• [WHAT YOU ARE ASKED TO DO] Read the data and repeat all of it exactly.

• [INFORMATION SUPPLIED]
[Start of section]
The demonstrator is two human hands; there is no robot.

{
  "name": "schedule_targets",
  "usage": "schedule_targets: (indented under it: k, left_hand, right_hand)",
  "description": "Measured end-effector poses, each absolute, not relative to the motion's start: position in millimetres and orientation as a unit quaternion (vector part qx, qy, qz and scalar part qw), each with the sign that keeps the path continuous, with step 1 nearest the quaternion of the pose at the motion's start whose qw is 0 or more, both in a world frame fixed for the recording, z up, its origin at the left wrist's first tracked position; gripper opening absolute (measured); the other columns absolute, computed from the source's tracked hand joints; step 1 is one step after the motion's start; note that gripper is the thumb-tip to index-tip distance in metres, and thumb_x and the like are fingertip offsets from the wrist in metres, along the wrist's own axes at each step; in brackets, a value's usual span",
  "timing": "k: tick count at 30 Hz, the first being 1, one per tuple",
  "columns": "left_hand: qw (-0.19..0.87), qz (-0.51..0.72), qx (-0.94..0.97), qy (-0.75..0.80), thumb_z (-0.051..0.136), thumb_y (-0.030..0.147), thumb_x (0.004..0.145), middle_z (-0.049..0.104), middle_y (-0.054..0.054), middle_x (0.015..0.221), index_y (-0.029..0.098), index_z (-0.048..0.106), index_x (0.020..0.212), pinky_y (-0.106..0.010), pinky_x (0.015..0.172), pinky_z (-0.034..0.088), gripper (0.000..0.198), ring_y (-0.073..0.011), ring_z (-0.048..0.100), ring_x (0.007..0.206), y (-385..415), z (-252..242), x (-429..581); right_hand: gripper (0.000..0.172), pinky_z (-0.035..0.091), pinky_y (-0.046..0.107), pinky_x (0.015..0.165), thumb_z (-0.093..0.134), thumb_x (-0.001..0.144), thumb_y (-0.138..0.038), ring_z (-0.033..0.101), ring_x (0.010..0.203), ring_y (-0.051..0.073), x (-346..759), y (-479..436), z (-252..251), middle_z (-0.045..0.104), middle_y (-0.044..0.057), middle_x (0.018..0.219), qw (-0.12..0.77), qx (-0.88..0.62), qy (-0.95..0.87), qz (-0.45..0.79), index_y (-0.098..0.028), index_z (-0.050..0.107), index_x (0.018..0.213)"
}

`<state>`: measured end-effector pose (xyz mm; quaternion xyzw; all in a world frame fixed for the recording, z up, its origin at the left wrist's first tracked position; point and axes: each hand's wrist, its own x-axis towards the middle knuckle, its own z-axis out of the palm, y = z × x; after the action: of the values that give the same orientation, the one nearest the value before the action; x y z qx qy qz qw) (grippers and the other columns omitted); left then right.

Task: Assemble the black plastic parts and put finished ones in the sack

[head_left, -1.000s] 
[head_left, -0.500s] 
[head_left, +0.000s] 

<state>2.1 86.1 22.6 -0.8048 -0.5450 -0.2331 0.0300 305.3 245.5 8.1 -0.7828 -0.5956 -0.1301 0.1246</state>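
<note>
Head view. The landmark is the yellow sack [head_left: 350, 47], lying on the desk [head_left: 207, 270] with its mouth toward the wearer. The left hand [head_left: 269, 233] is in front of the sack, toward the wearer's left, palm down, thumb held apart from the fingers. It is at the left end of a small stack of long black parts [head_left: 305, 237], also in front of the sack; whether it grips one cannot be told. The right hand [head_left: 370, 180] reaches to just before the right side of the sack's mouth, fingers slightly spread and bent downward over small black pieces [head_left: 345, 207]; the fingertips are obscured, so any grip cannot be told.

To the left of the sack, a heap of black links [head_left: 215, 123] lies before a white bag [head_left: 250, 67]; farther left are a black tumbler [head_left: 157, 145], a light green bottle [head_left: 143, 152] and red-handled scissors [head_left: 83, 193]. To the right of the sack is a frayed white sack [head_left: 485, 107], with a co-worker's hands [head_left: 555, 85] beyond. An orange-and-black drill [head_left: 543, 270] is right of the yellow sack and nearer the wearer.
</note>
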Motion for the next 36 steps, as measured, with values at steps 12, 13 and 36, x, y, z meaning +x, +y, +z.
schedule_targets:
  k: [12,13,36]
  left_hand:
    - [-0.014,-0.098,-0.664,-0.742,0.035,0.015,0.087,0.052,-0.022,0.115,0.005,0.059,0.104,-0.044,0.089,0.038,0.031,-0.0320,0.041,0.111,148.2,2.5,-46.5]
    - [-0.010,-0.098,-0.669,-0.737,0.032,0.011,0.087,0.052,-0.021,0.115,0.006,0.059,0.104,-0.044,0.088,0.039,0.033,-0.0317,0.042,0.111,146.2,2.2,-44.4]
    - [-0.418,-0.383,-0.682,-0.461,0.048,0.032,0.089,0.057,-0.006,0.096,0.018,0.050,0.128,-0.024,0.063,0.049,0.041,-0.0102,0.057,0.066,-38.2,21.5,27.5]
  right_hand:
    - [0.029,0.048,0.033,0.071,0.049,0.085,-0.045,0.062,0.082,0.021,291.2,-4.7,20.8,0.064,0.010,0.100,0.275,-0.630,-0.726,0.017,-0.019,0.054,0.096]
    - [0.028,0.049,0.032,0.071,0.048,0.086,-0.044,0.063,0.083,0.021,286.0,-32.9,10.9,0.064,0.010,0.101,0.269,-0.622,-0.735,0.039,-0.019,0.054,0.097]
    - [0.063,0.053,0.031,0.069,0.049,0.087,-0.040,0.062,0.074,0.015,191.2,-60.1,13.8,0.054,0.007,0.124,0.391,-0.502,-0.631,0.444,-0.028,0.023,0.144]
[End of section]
• [SOLVED EXERCISE]
The demonstrator is two human hands; there is no robot.

{
  "name": "schedule_targets",
  "usage": "schedule_targets: (indented under it: k, left_hand, right_hand)",
  "description": "Measured end-effector poses, each absolute, not relative to the motion's start: position in millimetres and orientation as a unit quaternion (vector part qx, qy, qz and scalar part qw), each with the sign that keeps the path continuous, with step 1 nearest the quaternion of the pose at the motion's start whose qw is 0 or more, both in a world frame fixed for the recording, z up, its origin at the left wrist's first tracked position; gripper opening absolute (measured); the other columns absolute, computed from the source's tracked hand joints; step 1 is one step after the motion's start; note that gripper is the thumb-tip to index-tip distance in metres, and thumb_x and the like are fingertip offsets from the wrist in metres, along the wrist's own axes at each step; in brackets, a value's usual span",
  "timing": "k: tick count at 30 Hz, the first being 1, one per tuple",
  "columns": "left_hand: qw (-0.19..0.87), qz (-0.51..0.72), qx (-0.94..0.97), qy (-0.75..0.80), thumb_z (-0.051..0.136), thumb_y (-0.030..0.147), thumb_x (0.004..0.145), middle_z (-0.049..0.104), middle_y (-0.054..0.054), middle_x (0.015..0.221), index_y (-0.029..0.098), index_z (-0.048..0.106), index_x (0.020..0.212), pinky_y (-0.106..0.010), pinky_x (0.015..0.172), pinky_z (-0.034..0.088), gripper (0.000..0.198), ring_y (-0.073..0.011), ring_z (-0.048..0.100), ring_x (0.007..0.206), y (-385..415), z (-252..242), x (-429..581); right_hand: gripper (0.000..0.172), pinky_z (-0.035..0.091), pinky_y (-0.046..0.107), pinky_x (0.015..0.165), thumb_z (-0.093..0.134), thumb_x (-0.001..0.144), thumb_y (-0.138..0.038), ring_z (-0.033..0.101), ring_x (0.010..0.203), ring_y (-0.051..0.073), x (-346..759), y (-479..436), z (-252..251), middle_z (-0.045..0.104), middle_y (-0.044..0.057), middle_x (0.018..0.219), qw (-0.12..0.77), qx (-0.88..0.62), qy (-0.95..0.87), qz (-0.45..0.79), index_y (-0.098..0.028), index_z (-0.050..0.107), index_x (0.018..0.213)"
}

`<state>`: measured end-effector pose (xyz mm; quaternion xyzw; all in a world frame fixed for the recording, z up, its origin at the left wrist's first tracked position; point and axes: each hand's wrist, its own x-axis towards the middle knuckle, its own z-axis out of the palm, y = z × x; after the action: of the values that give the same orientation, the one nearest the value before the action; x y z qx qy qz qw) (grippers and the other columns omitted); left then right.

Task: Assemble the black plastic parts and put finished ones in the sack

[head_left, -1.000s] 
[head_left, -0.500s] 
[head_left, +0.000s] 

<state>2.1 86.1 22.6 -0.8048 -0.5450 -0.2331 0.0300 305.3 245.5 8.1 -0.7828 -0.5956 -0.1301 0.1246</state>
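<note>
Head view. The landmark is the yellow sack [head_left: 350, 47], lying on the desk [head_left: 207, 270] with its mouth toward the wearer. The left hand [head_left: 269, 233] is in front of the sack, toward the wearer's left, palm down, thumb held apart from the fingers. It is at the left end of a small stack of long black parts [head_left: 305, 237], also in front of the sack; whether it grips one cannot be told. The right hand [head_left: 370, 180] reaches to just before the right side of the sack's mouth, fingers slightly spread and bent downward over small black pieces [head_left: 345, 207]; the fingertips are obscured, so any grip cannot be told.

To the left of the sack, a heap of black links [head_left: 215, 123] lies before a white bag [head_left: 250, 67]; farther left are a black tumbler [head_left: 157, 145], a light green bottle [head_left: 143, 152] and red-handled scissors [head_left: 83, 193]. To the right of the sack is a frayed white sack [head_left: 485, 107], with a co-worker's hands [head_left: 555, 85] beyond. An orange-and-black drill [head_left: 543, 270] is right of the yellow sack and nearer the wearer.
</note>
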Motion for the next 36 steps, as measured, with values at steps 12, 13 and 36, x, y, z meaning +x, +y, +z.
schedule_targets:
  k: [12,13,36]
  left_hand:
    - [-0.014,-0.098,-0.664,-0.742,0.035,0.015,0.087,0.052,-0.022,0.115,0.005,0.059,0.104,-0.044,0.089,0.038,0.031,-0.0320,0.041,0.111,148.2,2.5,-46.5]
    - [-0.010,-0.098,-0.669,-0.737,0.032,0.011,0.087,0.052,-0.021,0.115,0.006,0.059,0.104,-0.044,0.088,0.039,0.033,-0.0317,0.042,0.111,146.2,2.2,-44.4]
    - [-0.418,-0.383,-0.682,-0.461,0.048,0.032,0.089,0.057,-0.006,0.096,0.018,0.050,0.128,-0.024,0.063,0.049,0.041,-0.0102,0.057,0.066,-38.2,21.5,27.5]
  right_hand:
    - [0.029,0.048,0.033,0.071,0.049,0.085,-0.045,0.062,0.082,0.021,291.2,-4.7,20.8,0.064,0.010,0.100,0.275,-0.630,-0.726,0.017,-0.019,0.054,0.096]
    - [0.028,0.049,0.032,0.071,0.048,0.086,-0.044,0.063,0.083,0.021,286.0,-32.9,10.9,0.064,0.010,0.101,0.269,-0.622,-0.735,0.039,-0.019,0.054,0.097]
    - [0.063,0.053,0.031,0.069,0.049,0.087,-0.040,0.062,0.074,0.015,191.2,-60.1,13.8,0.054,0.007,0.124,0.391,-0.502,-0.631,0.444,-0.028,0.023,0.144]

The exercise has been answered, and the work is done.